Vice uses lobbyist group’s manipulated data to prop up anti-Amazon agenda
September 26, 2023
Simply publishing tendentious claims from political organizations is not what journalism is supposed to be about. Examining such claims, explaining them, and pushing back against those that are wrong is what journalism is supposed to be about. This is a test that Vice just failed with its repeat of claims from the National Employment Law Project.
The NELP is not an official body, despite what the name intends to project. It’s a particularly progressive pressure “advocacy” group with reported lobbying expenditures. As such, its claims should be subject to more, not less, examination.
But there’s more to this than just dereliction of journalistic duty. This is dangerous. If that free press, that speaker of truth to power, becomes a repetition of absurd claims, then the body politic is infected with nothing but those absurd claims. As we say, this is dangerous – repeating nonsense pollutes the public discussion.
The actual NELP claim is that when Amazon hires large numbers of people, this depresses local wages. This is such an absurdity that it’s shameful for Vice to be repeating it. More workers being employed means fewer workers not employed in an area – wages rise. That low unemployment rate has recently pushed starting wages up to $15 and $17 an hour around the country, even while the federal minimum wage is $7.25. That basic supply and demand really does work with workers.
The statistical manipulation NELP goes through is to claim that when Amazon hires warehouse workers, warehouse wages go down.

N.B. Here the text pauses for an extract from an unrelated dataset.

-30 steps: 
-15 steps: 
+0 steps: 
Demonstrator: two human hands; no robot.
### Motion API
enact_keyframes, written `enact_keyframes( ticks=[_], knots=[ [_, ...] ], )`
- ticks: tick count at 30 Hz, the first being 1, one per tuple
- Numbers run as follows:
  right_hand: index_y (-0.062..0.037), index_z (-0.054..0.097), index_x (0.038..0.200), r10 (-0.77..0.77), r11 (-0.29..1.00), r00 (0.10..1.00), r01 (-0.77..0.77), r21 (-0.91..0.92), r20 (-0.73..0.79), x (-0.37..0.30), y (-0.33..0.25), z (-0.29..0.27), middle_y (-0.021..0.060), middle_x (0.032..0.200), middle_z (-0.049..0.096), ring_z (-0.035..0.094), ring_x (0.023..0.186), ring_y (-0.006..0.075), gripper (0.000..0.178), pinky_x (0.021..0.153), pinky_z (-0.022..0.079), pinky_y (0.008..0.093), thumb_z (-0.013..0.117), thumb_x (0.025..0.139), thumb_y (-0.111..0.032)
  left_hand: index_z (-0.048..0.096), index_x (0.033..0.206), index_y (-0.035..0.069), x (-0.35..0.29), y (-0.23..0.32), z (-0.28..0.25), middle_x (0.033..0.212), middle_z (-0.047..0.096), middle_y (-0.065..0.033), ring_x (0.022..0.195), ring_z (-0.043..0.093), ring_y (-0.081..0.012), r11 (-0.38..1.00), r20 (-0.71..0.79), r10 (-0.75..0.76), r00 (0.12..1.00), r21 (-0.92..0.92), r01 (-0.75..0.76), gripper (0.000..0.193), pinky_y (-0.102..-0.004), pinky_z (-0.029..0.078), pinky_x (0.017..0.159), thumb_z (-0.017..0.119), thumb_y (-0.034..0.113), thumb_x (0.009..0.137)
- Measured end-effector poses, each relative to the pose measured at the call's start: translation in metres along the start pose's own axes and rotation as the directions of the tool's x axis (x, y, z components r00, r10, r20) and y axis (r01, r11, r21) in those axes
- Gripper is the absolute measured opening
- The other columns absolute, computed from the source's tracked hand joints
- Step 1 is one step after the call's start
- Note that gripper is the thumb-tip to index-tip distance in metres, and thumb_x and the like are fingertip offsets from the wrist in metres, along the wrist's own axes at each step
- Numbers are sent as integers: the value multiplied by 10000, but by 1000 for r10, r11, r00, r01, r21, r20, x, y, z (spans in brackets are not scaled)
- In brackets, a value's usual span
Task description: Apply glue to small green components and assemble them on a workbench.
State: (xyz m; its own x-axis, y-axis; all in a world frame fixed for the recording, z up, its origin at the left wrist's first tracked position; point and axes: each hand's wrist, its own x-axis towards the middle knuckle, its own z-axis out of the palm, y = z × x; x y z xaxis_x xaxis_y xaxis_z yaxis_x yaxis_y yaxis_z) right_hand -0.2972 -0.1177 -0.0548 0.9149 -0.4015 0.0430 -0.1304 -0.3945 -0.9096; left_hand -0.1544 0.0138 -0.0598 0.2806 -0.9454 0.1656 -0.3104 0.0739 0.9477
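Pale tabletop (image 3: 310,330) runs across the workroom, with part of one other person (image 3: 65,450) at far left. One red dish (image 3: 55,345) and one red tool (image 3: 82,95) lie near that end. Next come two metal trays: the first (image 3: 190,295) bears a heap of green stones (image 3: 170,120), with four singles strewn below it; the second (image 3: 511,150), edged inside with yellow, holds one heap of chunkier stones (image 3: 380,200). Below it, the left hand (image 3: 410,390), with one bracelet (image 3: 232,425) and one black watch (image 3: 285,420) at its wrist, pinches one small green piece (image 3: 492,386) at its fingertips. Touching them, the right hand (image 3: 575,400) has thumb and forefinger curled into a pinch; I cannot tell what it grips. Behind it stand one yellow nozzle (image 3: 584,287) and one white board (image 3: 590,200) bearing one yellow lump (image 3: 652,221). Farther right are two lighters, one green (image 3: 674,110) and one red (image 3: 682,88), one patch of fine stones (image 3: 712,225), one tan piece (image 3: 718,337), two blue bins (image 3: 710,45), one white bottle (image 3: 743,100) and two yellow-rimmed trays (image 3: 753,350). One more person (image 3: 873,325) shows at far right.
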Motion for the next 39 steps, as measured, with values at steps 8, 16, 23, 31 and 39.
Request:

“Working In a Warehouse Is a Decent Gig — Except Where Amazon Sets Up Shop, Report Finds
“Warehouse jobs are middle-income jobs…in most of the U.S., except in the counties where Amazon operates fulfillment centers.”
As the report itself goes on to imply:
“We find that while Amazon tends to operate in higher-earnings counties, warehouse workers in Amazon counties actually take home less each month on average than their counterparts in other U.S. counties. This difference is even starker when Amazon counties are measured against other high-earnings counties with warehouses. We also find that this was not the case before Amazon arrived in those counties, suggesting that Amazon’s presence has substantially shifted warehouse earnings lower in the counties where it operates.”
See? Amazon lowers wages!
Except that’s not what they’ve found at all. They’ve used a statistical trick.
Average wages for warehouse workers are lower when Amazon has a fulfillment center in a county. OK, we’ll accept that as an idea. The claim that is being pushed is that wages for warehouse workers – people who worked in warehouses before Amazon arrived – are now lower in those counties. This is not true.
To invent some numbers to make the logic clear:
Before: Amazon arrives; the county has 1,000 warehouse workers, all making $30 an hour. Amazon then comes in and hires 10,000 workers (those fulfillment centers are big) at $20 an hour. There are now 11,000 warehouse jobs in the county, and 10,000 of them are new – wages have probably risen as a result of the new jobs. Wages of the existing warehouse workers have probably risen as Amazon competes for them. The Amazon workers are all making more than they were before because otherwise, why are they working for Amazon? Everybody’s wages have gone up because Amazon has arrived.
Now, the trick: Before, we had 1,000 people on $30 an hour – average pay was $30 an hour. After, we have 1,000 on $30, plus 10,000 on $20. Everyone’s pay has gone up (the Amazon workers) or, at worst, stayed the same (the original warehouse workers), but average pay is now 10,000 x $20 plus 1,000 x $30 / 11,000, which is $20.90 an hour. Average pay for warehouse workers has gone down.
Those are entirely invented numbers, but that is the logic of what NELP is complaining about. Average wages go down when more people get hired.
We don’t blame NELP for this; it’s a propaganda outfit pushing for unionization. Propaganda is propaganda, after all. We do blame Vice for not examining this. Journalism isn’t propaganda, or shouldn’t be; it’s supposed to be an examination of it so that we are all aided in reaching the truth.
We also insist this is dangerous. For, of course, merely repeating propaganda and only doing it from one side is polluting the public discourse. It’s misleading us all.
All wages can – probably do – rise in a county where a new employer turns up to employ lots of people, even as average wages in one specific sector can fall. That’s a well-known statistical trick. Journalism is about pointing out people using such tricks, not just repeating them.